▶ ACTION ITEM:
Scan each line of the records for the word "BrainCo" and extract the ones that have it.
--- THE DATA Enclosed Below ---
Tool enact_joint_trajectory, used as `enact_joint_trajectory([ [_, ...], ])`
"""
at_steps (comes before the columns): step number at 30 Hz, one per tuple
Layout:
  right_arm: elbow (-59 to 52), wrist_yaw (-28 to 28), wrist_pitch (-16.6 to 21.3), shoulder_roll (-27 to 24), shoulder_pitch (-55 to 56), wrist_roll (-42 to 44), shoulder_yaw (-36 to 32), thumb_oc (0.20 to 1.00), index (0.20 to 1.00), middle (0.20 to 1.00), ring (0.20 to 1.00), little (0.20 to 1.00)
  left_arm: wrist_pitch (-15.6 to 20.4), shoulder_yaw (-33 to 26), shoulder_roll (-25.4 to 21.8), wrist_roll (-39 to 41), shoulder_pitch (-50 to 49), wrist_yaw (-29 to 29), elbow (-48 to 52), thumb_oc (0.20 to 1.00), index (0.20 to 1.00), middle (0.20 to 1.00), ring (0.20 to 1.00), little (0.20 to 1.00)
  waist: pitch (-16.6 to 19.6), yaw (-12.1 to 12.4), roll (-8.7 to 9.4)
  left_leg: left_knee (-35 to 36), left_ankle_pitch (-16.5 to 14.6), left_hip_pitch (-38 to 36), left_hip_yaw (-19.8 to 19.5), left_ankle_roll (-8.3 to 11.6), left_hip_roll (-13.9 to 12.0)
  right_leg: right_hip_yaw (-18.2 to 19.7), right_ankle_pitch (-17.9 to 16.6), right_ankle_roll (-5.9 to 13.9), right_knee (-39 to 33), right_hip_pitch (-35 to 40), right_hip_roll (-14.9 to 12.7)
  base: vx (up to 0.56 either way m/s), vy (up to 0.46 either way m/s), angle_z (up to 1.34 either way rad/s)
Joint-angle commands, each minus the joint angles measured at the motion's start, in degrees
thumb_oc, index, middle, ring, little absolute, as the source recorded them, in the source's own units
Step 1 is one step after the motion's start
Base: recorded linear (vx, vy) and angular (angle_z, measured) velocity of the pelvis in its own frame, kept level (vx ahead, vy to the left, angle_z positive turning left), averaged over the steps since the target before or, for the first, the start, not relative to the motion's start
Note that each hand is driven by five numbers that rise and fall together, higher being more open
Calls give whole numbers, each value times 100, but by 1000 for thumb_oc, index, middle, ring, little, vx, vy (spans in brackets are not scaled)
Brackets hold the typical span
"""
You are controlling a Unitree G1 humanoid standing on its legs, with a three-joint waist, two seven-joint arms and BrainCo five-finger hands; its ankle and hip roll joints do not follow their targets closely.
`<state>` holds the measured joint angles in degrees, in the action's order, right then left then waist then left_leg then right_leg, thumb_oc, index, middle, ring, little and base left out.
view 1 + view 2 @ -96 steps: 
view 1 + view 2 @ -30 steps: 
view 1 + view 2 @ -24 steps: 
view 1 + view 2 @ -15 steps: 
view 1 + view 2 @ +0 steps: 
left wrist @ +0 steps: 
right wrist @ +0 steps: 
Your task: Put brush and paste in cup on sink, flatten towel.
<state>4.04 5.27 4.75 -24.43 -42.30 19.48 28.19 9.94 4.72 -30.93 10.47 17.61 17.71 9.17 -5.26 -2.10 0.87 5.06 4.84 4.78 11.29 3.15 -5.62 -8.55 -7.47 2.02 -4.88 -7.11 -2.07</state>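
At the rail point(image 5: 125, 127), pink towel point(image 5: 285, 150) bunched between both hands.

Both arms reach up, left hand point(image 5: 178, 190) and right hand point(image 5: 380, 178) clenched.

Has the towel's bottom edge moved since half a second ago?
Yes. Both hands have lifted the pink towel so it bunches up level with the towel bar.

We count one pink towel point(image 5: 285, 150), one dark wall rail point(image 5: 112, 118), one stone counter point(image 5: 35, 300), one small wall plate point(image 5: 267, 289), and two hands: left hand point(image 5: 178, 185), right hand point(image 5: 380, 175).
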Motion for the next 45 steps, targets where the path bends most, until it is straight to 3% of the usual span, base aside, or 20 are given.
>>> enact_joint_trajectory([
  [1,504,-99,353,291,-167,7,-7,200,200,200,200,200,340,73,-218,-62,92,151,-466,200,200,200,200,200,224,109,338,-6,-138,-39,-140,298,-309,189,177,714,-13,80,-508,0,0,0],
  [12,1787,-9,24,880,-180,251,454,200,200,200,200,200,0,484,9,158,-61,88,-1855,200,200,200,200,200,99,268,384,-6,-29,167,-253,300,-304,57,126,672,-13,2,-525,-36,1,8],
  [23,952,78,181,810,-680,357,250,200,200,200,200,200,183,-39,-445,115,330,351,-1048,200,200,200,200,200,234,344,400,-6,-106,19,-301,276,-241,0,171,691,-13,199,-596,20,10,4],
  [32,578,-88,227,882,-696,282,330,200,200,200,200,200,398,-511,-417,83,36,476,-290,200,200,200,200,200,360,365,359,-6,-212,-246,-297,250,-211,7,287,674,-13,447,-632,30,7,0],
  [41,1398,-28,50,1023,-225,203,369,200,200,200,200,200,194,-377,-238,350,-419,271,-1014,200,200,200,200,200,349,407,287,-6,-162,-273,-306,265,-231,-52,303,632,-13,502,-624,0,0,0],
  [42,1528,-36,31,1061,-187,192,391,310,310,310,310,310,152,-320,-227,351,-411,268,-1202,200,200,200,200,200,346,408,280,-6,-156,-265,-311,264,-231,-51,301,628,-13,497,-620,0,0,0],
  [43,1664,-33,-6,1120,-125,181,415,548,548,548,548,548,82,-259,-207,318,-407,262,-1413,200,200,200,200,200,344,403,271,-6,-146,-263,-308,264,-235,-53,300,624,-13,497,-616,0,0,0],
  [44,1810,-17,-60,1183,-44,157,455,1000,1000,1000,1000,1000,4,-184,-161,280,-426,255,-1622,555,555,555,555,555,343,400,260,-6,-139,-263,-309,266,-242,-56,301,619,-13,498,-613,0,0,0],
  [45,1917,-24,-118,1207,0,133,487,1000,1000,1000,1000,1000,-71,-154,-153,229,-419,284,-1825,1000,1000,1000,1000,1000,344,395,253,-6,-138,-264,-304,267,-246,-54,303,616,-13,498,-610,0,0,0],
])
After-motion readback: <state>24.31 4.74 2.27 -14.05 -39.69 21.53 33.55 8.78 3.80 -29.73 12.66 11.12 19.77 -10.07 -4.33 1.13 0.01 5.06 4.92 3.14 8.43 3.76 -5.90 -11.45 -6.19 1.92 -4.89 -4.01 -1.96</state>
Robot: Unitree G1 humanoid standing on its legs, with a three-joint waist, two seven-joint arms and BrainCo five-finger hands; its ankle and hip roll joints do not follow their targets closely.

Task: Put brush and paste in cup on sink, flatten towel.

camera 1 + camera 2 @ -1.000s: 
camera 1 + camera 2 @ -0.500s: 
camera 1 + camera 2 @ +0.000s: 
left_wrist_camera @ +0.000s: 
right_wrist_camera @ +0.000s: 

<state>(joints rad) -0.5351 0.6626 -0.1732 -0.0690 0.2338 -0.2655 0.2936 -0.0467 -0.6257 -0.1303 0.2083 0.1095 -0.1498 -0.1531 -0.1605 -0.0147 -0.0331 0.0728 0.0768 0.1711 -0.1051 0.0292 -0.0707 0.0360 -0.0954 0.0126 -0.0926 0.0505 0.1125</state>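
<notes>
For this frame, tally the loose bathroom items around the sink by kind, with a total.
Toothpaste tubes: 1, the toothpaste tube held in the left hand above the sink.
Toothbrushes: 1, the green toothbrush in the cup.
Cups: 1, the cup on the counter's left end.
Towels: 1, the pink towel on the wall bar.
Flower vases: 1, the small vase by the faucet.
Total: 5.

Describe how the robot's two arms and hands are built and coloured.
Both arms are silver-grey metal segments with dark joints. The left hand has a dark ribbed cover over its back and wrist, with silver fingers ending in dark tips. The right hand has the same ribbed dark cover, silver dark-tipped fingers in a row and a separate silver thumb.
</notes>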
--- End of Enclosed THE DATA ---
▶ COMPLETED EXERCISE:
You are controlling a Unitree G1 humanoid standing on its legs, with a three-joint waist, two seven-joint arms and BrainCo five-finger hands; its ankle and hip roll joints do not follow their targets closely.
Robot: Unitree G1 humanoid standing on its legs, with a three-joint waist, two seven-joint arms and BrainCo five-finger hands; its ankle and hip roll joints do not follow their targets closely.

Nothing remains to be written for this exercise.